Espanha garante que 2% do PIB satisfaz plenamente os requisitos da OTAN para combater as ameaças

9 de fevereiro de 2026, Madri, Espanha: O ministro das Relações Exteriores, José Manuel Albares, durante a homenagem a Nicolás Sánchez Albornoz no Instituto Cervantes.
Europa Press/Contacto/Atilano Garcia

Albares defende a Espanha como um “parceiro confiável” e aposta na independência da segurança da Europa frente à “nova visão” dos EUA MADRID 14 fev. (EUROPA PRESS) -

O ministro dos Negócios Estrangeiros, União Europeia e Cooperação da Espanha, José Manuel Albares, declarou-se convencido neste sábado de que a contribuição de 2% do PIB para gastos com defesa é “tudo o que é necessário” para satisfazer as solicitações da OTAN na hora de “combater as ameaças” que a Aliança Atlântica enfrenta.

Albares falou aos microfones da rede americana CNBC nas proximidades da Conferência de Segurança de Munique, um dos fóruns internacionais mais importantes do ano, para reivindicar o papel da Espanha como “parceiro confiável” em suas contribuições internacionais para a segurança.

Recorde-se que, na passada quinta-feira, a ministra da Defesa de Espanha, Margarita Robles, anunciou que o país atingiu em 2025 um nível de 2% do seu PIB em despesas com defesa e segurança, passando assim com sucesso no exame realizado em janeiro pela OTAN para confirmar que o nosso país está a progredir adequadamente para cumprir os objetivos de capacidades acordados na cimeira de Haia do ano passado.

“A Espanha é um parceiro muito confiável na OTAN”, afirmou Albares, que destacou, por exemplo, o envio de aviões que “garantem a segurança no Báltico”, embora “o importante, e nisso investimos nossos esforços, são nossas capacidades" que a Aliança Atlântica solicitou à Espanha para "combater as ameaças" que enfrenta. "Vamos fornecê-las. E, para nós, 2% é tudo o que é necessário”, assegurou o ministro, que aproveitou para destacar que a Espanha é sempre “um dos principais contribuintes, independentemente do setor”.
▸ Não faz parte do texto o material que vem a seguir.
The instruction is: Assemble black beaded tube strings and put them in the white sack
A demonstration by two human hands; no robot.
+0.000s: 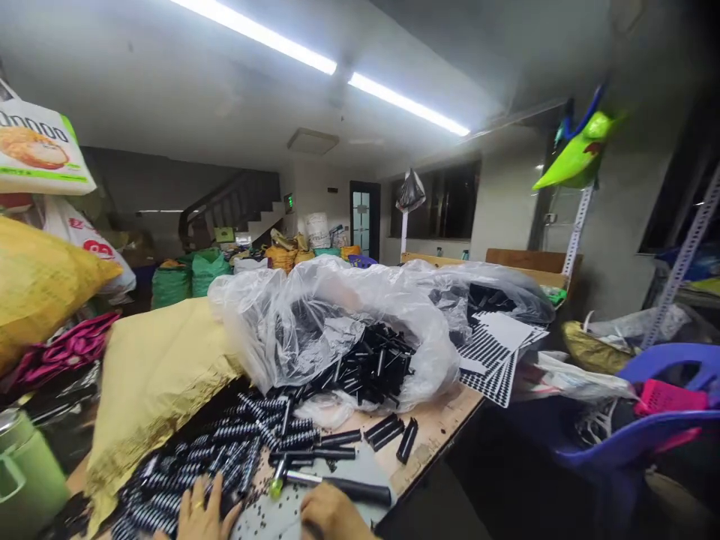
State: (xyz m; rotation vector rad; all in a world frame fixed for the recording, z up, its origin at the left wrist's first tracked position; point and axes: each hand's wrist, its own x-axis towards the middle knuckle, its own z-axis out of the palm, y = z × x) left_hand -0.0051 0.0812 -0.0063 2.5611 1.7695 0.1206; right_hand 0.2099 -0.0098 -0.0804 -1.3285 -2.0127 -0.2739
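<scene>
Overhead, two light strips [337, 67] are glowing across the ceiling of a cluttered storeroom, and below them a wooden worktable [444, 427] is carrying the work. Far out to the left of the left hand, one green mug [22, 472] is standing at the table's near corner, and beside it one yellow sack [151, 375] is sloping down toward the hand. The left hand [196, 514] is lying with its fingers spread flat on a heap of striped tubes [214, 450], too many to count, which is stretching away up and to the right of it. Between the two hands, one tool [331, 484] with a green tip and a black handle is lying flat. The right hand [331, 519] is sitting just under that handle, cut off by the frame, so I cannot tell whether it is gripping. Beyond this hand at least five loose black tubes [382, 429] are lying apart on bare wood, and farther back one clear bag [315, 322] is spilling many more. To the right of the right hand the table edge is running close by, leaving only a narrow bare strip, then a dark gap, with one blue chair [646, 439] standing well apart.
</scene>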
No caso da Ucrânia, por exemplo, um tema dominante nas conversas de Munique, Albares garantiu que o apoio espanhol é “inquestionável” em termos de equipamento militar ou assistência humanitária, aspecto este refletido no “maior pacote de ajuda humanitária jamais concedido a um país na história” da Espanha.

“Portanto, nosso apoio à Ucrânia é inquestionável e continuará presente enquanto for necessário”, indicou Albares antes de avaliar a conferência de Munique como um exercício de solidariedade europeia em direção ao objetivo da autossuficiência no âmbito da segurança diante de uma nova visão proposta pelos Estados Unidos.

“A nova administração americana diz-nos que devemos controlar melhor a nossa segurança. Que realmente não podem continuar a proporcionar a segurança que proporcionavam anteriormente. Têm uma nova visão da segurança euro-atlântica”, afirmou, “e é por isso que temos de fazer o que há anos debatemos: uma comunidade europeia de defesa, como estivemos prestes a alcançar nos anos 50”.